*** AVAILABLE DATA ***
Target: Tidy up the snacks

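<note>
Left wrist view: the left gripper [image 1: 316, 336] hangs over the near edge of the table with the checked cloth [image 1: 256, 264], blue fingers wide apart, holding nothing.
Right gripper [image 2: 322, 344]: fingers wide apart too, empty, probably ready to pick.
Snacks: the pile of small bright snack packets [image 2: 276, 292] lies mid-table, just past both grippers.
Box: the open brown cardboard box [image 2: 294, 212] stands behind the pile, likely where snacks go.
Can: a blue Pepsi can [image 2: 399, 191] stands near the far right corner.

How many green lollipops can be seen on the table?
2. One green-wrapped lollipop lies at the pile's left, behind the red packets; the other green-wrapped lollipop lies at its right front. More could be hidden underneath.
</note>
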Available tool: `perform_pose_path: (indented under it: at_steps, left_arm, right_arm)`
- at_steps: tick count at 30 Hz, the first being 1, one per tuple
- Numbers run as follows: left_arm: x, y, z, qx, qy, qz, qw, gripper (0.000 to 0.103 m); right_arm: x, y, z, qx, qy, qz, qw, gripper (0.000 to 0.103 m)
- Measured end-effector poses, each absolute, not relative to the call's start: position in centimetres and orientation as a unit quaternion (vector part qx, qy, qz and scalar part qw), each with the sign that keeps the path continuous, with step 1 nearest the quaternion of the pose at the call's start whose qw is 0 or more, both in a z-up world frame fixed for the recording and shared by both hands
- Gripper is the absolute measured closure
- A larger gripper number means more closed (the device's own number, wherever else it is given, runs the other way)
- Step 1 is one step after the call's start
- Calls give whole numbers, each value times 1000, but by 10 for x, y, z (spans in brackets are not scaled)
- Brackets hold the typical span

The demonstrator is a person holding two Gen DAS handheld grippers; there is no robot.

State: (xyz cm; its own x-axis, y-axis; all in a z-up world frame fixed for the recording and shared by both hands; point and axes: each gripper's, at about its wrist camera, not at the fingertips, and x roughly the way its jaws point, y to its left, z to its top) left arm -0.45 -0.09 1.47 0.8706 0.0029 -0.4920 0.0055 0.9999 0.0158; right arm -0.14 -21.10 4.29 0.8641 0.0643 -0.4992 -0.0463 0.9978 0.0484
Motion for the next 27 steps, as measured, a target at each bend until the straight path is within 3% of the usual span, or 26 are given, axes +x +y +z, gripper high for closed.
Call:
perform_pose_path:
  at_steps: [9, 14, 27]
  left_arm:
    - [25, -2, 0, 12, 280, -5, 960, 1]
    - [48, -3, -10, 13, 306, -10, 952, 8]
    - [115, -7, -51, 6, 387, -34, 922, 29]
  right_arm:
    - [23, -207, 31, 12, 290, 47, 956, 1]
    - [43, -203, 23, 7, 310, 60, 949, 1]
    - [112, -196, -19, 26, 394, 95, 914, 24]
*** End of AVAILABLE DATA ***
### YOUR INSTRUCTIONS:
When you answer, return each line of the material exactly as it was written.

### TASK OUTPUT:
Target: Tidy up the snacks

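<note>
Left wrist view: the left gripper [image 1: 316, 336] hangs over the near edge of the table with the checked cloth [image 1: 256, 264], blue fingers wide apart, holding nothing.
Right gripper [image 2: 322, 344]: fingers wide apart too, empty, probably ready to pick.
Snacks: the pile of small bright snack packets [image 2: 276, 292] lies mid-table, just past both grippers.
Box: the open brown cardboard box [image 2: 294, 212] stands behind the pile, likely where snacks go.
Can: a blue Pepsi can [image 2: 399, 191] stands near the far right corner.

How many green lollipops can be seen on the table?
2. One green-wrapped lollipop lies at the pile's left, behind the red packets; the other green-wrapped lollipop lies at its right front. More could be hidden underneath.
</note>
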Available tool: `perform_pose_path: (indented under it: at_steps, left_arm, right_arm)`
- at_steps: tick count at 30 Hz, the first being 1, one per tuple
- Numbers run as follows: left_arm: x, y, z, qx, qy, qz, qw, gripper (0.000 to 0.103 m); right_arm: x, y, z, qx, qy, qz, qw, gripper (0.000 to 0.103 m)
- Measured end-effector poses, each absolute, not relative to the call's start: position in centimetres and orientation as a unit quaternion (vector part qx, qy, qz and scalar part qw), each with the sign that keeps the path continuous, with step 1 nearest the quaternion of the pose at the call's start whose qw is 0 or more, both in a z-up world frame fixed for the recording and shared by both hands
- Gripper is the absolute measured closure
- A larger gripper number means more closed (the device's own number, wherever else it is given, runs the other way)
- Step 1 is one step after the call's start
- Calls give whole numbers, each value times 1000, but by 10 for x, y, z (spans in brackets are not scaled)
- Brackets hold the typical span

The demonstrator is a person holding two Gen DAS handheld grippers; there is no robot.

State: (xyz cm; its own x-axis, y-axis; all in a z-up world frame fixed for the recording and shared by both hands; point and axes: each gripper's, at about its wrist camera, not at the fingertips, and x roughly the way its jaws point, y to its left, z to its top) left arm -0.45 -0.09 1.47 0.8706 0.0029 -0.4920 0.0055 0.9999 0.0158; right arm -0.14 -21.10 4.29 0.8641 0.0643 -0.4992 -0.0463 0.9978 0.0484
Motion for the next 27 steps, as measured, a target at each bend until the straight path is within 3% of the usual span, or 26 are given, axes +x +y +z, gripper high for closed.
Call:
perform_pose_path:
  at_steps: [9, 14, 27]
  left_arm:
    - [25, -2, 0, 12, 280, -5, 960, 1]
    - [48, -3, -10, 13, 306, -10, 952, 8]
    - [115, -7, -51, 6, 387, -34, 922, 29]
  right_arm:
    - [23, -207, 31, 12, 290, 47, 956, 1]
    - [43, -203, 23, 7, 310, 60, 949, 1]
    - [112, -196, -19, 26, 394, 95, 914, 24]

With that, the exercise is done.